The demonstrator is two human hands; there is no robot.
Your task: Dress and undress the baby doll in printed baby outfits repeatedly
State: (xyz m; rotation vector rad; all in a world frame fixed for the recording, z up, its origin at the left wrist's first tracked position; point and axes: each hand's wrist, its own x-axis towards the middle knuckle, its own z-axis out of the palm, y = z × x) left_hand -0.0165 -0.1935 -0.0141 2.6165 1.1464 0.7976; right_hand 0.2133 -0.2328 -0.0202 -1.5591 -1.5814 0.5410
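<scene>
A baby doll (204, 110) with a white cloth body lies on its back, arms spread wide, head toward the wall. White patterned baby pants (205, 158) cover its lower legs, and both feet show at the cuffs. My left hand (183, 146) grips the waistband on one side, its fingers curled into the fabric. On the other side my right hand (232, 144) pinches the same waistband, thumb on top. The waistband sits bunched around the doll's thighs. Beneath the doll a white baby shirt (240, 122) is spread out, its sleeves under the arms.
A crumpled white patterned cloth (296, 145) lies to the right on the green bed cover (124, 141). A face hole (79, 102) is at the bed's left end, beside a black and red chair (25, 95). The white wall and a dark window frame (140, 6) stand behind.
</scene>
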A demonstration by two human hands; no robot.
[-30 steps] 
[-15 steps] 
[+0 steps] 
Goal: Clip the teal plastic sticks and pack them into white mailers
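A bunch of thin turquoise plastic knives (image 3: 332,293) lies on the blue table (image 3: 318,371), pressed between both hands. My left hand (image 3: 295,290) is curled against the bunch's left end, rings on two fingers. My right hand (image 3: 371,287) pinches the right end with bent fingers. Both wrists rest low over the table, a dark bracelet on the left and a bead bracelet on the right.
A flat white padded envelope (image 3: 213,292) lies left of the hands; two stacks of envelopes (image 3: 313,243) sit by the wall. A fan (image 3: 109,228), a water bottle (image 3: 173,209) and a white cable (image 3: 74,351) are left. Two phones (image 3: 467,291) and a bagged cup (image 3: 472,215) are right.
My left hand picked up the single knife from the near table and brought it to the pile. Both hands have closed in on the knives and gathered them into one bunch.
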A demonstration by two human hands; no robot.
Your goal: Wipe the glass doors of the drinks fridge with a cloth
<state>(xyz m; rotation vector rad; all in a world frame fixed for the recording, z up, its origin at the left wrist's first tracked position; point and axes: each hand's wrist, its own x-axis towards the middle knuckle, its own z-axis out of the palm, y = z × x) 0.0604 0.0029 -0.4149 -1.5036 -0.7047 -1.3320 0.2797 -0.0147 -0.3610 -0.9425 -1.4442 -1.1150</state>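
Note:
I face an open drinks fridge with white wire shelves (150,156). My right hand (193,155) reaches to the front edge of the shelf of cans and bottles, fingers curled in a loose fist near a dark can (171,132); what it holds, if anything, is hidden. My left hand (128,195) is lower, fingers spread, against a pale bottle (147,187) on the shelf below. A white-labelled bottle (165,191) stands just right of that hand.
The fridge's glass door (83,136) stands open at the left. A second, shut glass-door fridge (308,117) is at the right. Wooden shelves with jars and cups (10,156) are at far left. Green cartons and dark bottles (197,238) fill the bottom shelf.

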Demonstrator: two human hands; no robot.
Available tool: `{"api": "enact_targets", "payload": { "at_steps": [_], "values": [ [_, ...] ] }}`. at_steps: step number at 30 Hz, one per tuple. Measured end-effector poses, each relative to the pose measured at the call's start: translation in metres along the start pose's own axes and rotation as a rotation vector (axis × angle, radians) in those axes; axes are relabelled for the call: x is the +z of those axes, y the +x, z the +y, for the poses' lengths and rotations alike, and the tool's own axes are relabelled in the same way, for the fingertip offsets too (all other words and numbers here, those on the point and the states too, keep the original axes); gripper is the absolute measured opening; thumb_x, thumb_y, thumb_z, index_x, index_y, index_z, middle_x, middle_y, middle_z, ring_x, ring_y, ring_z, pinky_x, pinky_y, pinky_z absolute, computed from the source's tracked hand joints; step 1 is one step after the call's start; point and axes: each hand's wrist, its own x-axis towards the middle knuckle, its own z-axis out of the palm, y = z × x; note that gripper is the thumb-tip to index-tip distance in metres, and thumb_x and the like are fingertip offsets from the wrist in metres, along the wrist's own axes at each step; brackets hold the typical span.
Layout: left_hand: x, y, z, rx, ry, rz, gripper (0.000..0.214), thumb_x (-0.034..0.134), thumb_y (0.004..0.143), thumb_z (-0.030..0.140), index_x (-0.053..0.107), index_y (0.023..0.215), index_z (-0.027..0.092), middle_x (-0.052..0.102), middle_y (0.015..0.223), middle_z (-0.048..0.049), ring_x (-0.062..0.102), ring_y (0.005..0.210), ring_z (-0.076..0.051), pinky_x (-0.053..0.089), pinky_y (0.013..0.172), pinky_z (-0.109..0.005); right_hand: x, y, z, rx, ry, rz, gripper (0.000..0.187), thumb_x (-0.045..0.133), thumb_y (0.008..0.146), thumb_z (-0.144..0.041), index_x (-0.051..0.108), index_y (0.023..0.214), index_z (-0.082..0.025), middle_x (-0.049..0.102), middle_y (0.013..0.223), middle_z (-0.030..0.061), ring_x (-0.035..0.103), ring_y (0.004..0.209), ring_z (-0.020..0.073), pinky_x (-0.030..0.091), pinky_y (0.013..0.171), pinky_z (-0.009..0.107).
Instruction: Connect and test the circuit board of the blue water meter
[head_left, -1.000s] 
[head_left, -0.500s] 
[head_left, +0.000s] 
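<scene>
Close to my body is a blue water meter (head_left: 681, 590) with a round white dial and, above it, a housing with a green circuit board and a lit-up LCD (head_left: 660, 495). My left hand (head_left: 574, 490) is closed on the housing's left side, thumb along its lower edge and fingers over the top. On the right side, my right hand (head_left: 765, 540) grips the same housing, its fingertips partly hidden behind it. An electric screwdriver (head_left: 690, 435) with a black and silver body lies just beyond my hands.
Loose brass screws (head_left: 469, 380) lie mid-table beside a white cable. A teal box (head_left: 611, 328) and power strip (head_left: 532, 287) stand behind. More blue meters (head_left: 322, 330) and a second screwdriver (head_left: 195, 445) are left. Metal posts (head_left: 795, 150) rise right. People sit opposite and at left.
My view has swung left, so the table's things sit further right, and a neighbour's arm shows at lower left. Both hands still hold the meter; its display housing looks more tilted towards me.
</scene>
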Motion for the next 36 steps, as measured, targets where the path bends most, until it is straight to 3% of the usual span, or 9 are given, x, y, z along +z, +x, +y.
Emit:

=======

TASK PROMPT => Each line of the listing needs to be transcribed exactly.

TASK SOLUTION =>
The demonstrator is two human hands; there is no robot.
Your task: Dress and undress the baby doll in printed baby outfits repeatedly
State: (xyz m; rotation vector rad; all in a world frame fixed for the recording, z up, its origin at the left wrist's first tracked position; point and axes: each hand's wrist, its own x-axis towards the middle knuckle, its own z-axis out of the palm, y = z × x) left_hand -0.0165 -0.1935 -0.0141 2.6165 1.1464 0.7976; right_hand 0.2133 -0.2328 -0.0202 -1.5591 -1.5814 0.5410
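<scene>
A baby doll (204, 110) with a white cloth body lies on its back, arms spread wide, head toward the wall. White patterned baby pants (205, 158) cover its lower legs, and both feet show at the cuffs. My left hand (183, 146) grips the waistband on one side, its fingers curled into the fabric. On the other side my right hand (232, 144) pinches the same waistband, thumb on top. The waistband sits bunched around the doll's thighs. Beneath the doll a white baby shirt (240, 122) is spread out, its sleeves under the arms.
A crumpled white patterned cloth (296, 145) lies to the right on the green bed cover (124, 141). A face hole (79, 102) is at the bed's left end, beside a black and red chair (25, 95). The white wall and a dark window frame (140, 6) stand behind.
</scene>
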A demonstration by two human hands; no robot.
[-30 steps] 
[-15 steps] 
[+0 steps] 
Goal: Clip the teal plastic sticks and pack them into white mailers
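A bunch of thin turquoise plastic knives (image 3: 332,293) lies on the blue table (image 3: 318,371), pressed between both hands. My left hand (image 3: 295,290) is curled against the bunch's left end, rings on two fingers. My right hand (image 3: 371,287) pinches the right end with bent fingers. Both wrists rest low over the table, a dark bracelet on the left and a bead bracelet on the right.
A flat white padded envelope (image 3: 213,292) lies left of the hands; two stacks of envelopes (image 3: 313,243) sit by the wall. A fan (image 3: 109,228), a water bottle (image 3: 173,209) and a white cable (image 3: 74,351) are left. Two phones (image 3: 467,291) and a bagged cup (image 3: 472,215) are right.
My left hand picked up the single knife from the near table and brought it to the pile. Both hands have closed in on the knives and gathered them into one bunch.
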A demonstration by two human hands; no robot.
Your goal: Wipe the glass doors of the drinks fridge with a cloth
<state>(xyz m; rotation vector rad; all in a world frame fixed for the recording, z up, its origin at the left wrist's first tracked position; point and axes: each hand's wrist, its own x-axis towards the middle knuckle, its own z-axis out of the palm, y = z × x) 0.0604 0.0029 -0.4149 -1.5036 -0.7047 -1.3320 0.2797 -0.0147 -0.3610 -0.9425 -1.4442 -1.1150</state>
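Note:
I face an open drinks fridge with white wire shelves (150,156). My right hand (193,155) reaches to the front edge of the shelf of cans and bottles, fingers curled in a loose fist near a dark can (171,132); what it holds, if anything, is hidden. My left hand (128,195) is lower, fingers spread, against a pale bottle (147,187) on the shelf below. A white-labelled bottle (165,191) stands just right of that hand.
The fridge's glass door (83,136) stands open at the left. A second, shut glass-door fridge (308,117) is at the right. Wooden shelves with jars and cups (10,156) are at far left. Green cartons and dark bottles (197,238) fill the bottom shelf.
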
Demonstrator: two human hands; no robot.
Available tool: `{"api": "enact_targets", "payload": { "at_steps": [_], "values": [ [_, ...] ] }}`. at_steps: step number at 30 Hz, one per tuple. Measured end-effector poses, each relative to the pose measured at the call's start: translation in metres along the start pose's own axes and rotation as a rotation vector (axis × angle, radians) in those axes; axes are relabelled for the call: x is the +z of those axes, y the +x, z the +y, for the poses' lengths and rotations alike, and the tool's own axes are relabelled in the same way, for the fingertip offsets too (all other words and numbers here, those on the point and the states too, keep the original axes); gripper is the absolute measured opening; thumb_x, thumb_y, thumb_z, index_x, index_y, index_z, middle_x, middle_y, middle_z, ring_x, ring_y, ring_z, pinky_x, pinky_y, pinky_z absolute, computed from the source's tracked hand joints; step 1 is one step after the call's start; point and axes: each hand's wrist, its own x-axis towards the middle knuckle, its own z-axis out of the palm, y = z × x; note that gripper is the thumb-tip to index-tip distance in metres, and thumb_x and the like are fingertip offsets from the wrist in metres, along the wrist's own axes at each step; brackets hold the typical span.
Layout: left_hand: x, y, z, rx, ry, rz, gripper (0.000..0.214), thumb_x (-0.034..0.134), thumb_y (0.004..0.143), thumb_z (-0.030..0.140), index_x (-0.053..0.107), index_y (0.023..0.215), index_z (-0.027..0.092), middle_x (-0.052..0.102), middle_y (0.015..0.223), middle_z (-0.048..0.049), ring_x (-0.062..0.102), ring_y (0.005..0.210), ring_z (-0.076..0.051), pinky_x (-0.053..0.089), pinky_y (0.013..0.172), pinky_z (-0.109..0.005); right_hand: x, y, z, rx, ry, rz, gripper (0.000..0.187), thumb_x (-0.045..0.133), thumb_y (0.008..0.146), thumb_z (-0.144..0.041), index_x (-0.051..0.108), index_y (0.023..0.214), index_z (-0.082..0.025), middle_x (-0.049..0.102), middle_y (0.013..0.223), middle_z (-0.030..0.061), ring_x (-0.035..0.103), ring_y (0.004..0.209), ring_z (-0.020..0.073), pinky_x (-0.030..0.091), pinky_y (0.013..0.171), pinky_z (-0.009..0.107).
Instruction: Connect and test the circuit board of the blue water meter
[head_left, -1.000s] 
[head_left, -0.500s] 
[head_left, +0.000s] 
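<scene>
Close to my body is a blue water meter (head_left: 681, 590) with a round white dial and, above it, a housing with a green circuit board and a lit-up LCD (head_left: 660, 495). My left hand (head_left: 574, 490) is closed on the housing's left side, thumb along its lower edge and fingers over the top. On the right side, my right hand (head_left: 765, 540) grips the same housing, its fingertips partly hidden behind it. An electric screwdriver (head_left: 690, 435) with a black and silver body lies just beyond my hands.
Loose brass screws (head_left: 469, 380) lie mid-table beside a white cable. A teal box (head_left: 611, 328) and power strip (head_left: 532, 287) stand behind. More blue meters (head_left: 322, 330) and a second screwdriver (head_left: 195, 445) are left. Metal posts (head_left: 795, 150) rise right. People sit opposite and at left.
My view has swung left, so the table's things sit further right, and a neighbour's arm shows at lower left. Both hands still hold the meter; its display housing looks more tilted towards me.
</scene>
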Motion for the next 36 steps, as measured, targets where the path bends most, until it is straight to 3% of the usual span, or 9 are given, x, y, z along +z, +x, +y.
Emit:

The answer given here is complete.